Jean Chiorboli le Samedi 7 Février 2015 à 18:44

L'esprit d'entreprise, la conscience professionnelle fait que souvent on s'identifie à une structure qui devient comme une seconde famille, une seconde nature. Ainsi certains personnels du CRDP de Corse se sont sentis personnellement attaqués par la diffusion de photos relatives au "malencontreux stockage provisoire" d’ouvrages "destinés au pilon".



Livres condamnés au pilon : Un retour en grâce ?

L'affaire a démarré sur twitter, s'est propagée et a suscité des centaines de réactions notamment sur la page Facebook du groupe dont je suis administrateur (https://www.facebook.com/groups/CorsicaScrivi/). C’est à ce titre que je me permets de réagir à mon tour.

Le CRDP a diffusé un communiqué de "mise au point", relayé par Corse Net Infos (http://www.corsenetinfos.fr/CRDP-Des-images-hors-contexte-sur-Facebook_a13600.html). Le "chapeau" (qu'on peut juger surprenant) précise que les ouvrages n'ont pas été "jetés sur la voie publique", mais étaient en réalité "destinés au pilon, c’est-à-dire à la destruction". On appréciera le distinguo. La méthode, ajoute-t-on, est "fréquente dans le monde du livre": s'il s'agit d'une tentative de justification, on peut estimer qu’elle est discutable.


Le communiqué évoque aussi "le déménagement et la mise à jour de ses stocks réalisées en urgence par le CRDP en décembre dernier suite à la demande de libération des locaux de stockage par leur propriétaire". Le propriétaire des "locaux de stockage" (était-il nécessaire de l’impliquer dans le communiqué?), les personnels du CRDP (qui se sont vraisemblablement limités à exécuter les consignes de leur hiérarchie) n'ont aucune raison de se poser en victimes, personne ne les a attaqués. Peut-on reprocher à des fonctionnaires d'appliquer le règlement de leur établissement?

Le problème, on voudra bien en convenir, ne tient donc pas aux exécutants qui doivent se plier, sans doute à contre-cœur, à certaines règles. Ils ne sont cependant pas tenus de les justifier ni de les trouver judicieuses au motif qu’elles sont « normales », d’autant que le CRDP de Corse n’est pas seul concerné (voir le document de France culture dont est tirée la photo jointe).

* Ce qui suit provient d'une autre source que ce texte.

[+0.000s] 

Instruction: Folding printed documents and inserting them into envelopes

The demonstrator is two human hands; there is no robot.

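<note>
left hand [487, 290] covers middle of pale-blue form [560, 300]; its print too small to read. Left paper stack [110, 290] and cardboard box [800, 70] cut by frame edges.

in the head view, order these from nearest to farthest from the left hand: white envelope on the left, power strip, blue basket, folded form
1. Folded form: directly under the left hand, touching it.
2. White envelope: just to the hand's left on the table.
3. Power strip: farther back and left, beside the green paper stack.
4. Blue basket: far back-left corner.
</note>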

Je continue à recevoir de nombreux messages (privés bien entendu, chacun étant soumis au fameux "devoir de réserve") estimant que c'est surtout la "règle du pilon" qui est choquante, et la vision des ouvrages (de langue et culture corses en l’occurrence) gisant à terre. Ces messages émanent parfois des mêmes personnes qui, en un premier temps, se sont cru obligées d'affirmer que le "grand gaspillage" est la pratique habituelle, donc..."normale", et qui se sont déclarées choquées "par "L'EMBALLEMENT DES RÉSEAUX SOCIAUX" (où l’on on trouve en effet le meilleur et le pire, comme dans les poubelles...).

Autrement dit : malheur à celui par qui le scandale arrive.

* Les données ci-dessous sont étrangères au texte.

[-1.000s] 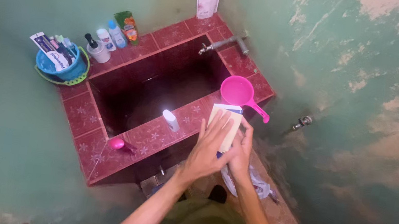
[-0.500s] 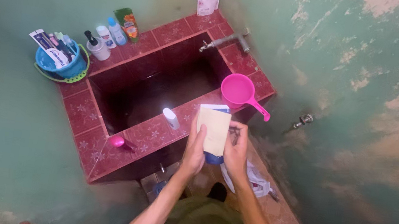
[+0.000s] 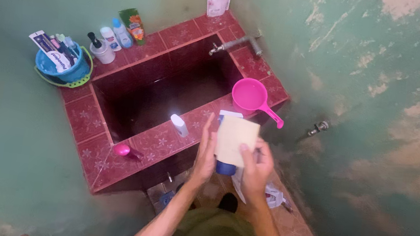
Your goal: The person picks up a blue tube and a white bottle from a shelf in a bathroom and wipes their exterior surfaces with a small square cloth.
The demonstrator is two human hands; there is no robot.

Le nœud du problème est en réalité la règle inique qui, pour des raisons diverses et plus ou moins recevables, condamne à la destruction de nombreux ouvrages. Quelles que soient les contraintes techniques, quels que soient les intérêts, les exigences ou les états d'âme des différentes personnes, institutions ou lobbys impliqués, la condamnation au pilon ne doit pas être une règle absolue et imprescriptible.

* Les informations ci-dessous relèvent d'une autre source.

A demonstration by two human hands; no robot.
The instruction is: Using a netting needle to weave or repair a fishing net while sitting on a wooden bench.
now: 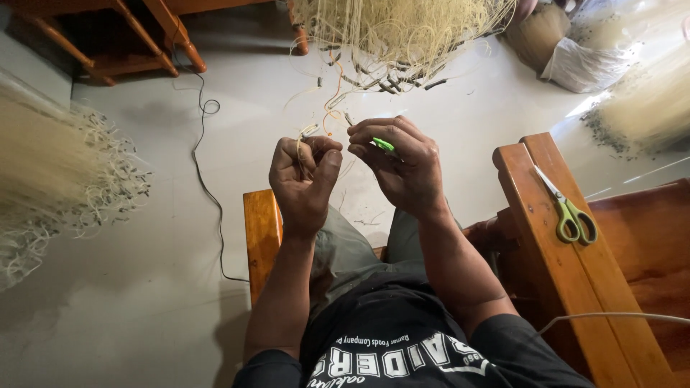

Une solution pourrait être trouvée à condition que chacun soit prêt à un dialogue constructif. Le communiqué du CRDP évoque la "transparence" du service public. Le préalable à la recherche d'une solution pourrait être la publication en temps utile de la LISTE DES OUVRAGES DESTINÉS À LA DESTRUCTION.

Cela serait un premier pas, indispensable. Nul doute que cette mesure permettrait de rechercher les voies et moyens appropriés pour "sauver" au moins une partie des ouvrages listés. Dans ce but de nombreuses dispositions et mesures concrètes ont été évoquées. Leur faisabilité sera évaluée dès que sera acquis le principe de la PUBLICATION PRÉALABLE de la "liste des condamnés au pilon", à diffuser sur les réseaux sociaux, de manière officielle, ou confidentiellement auprès des institutions ou associations prêtes à gérer le problème.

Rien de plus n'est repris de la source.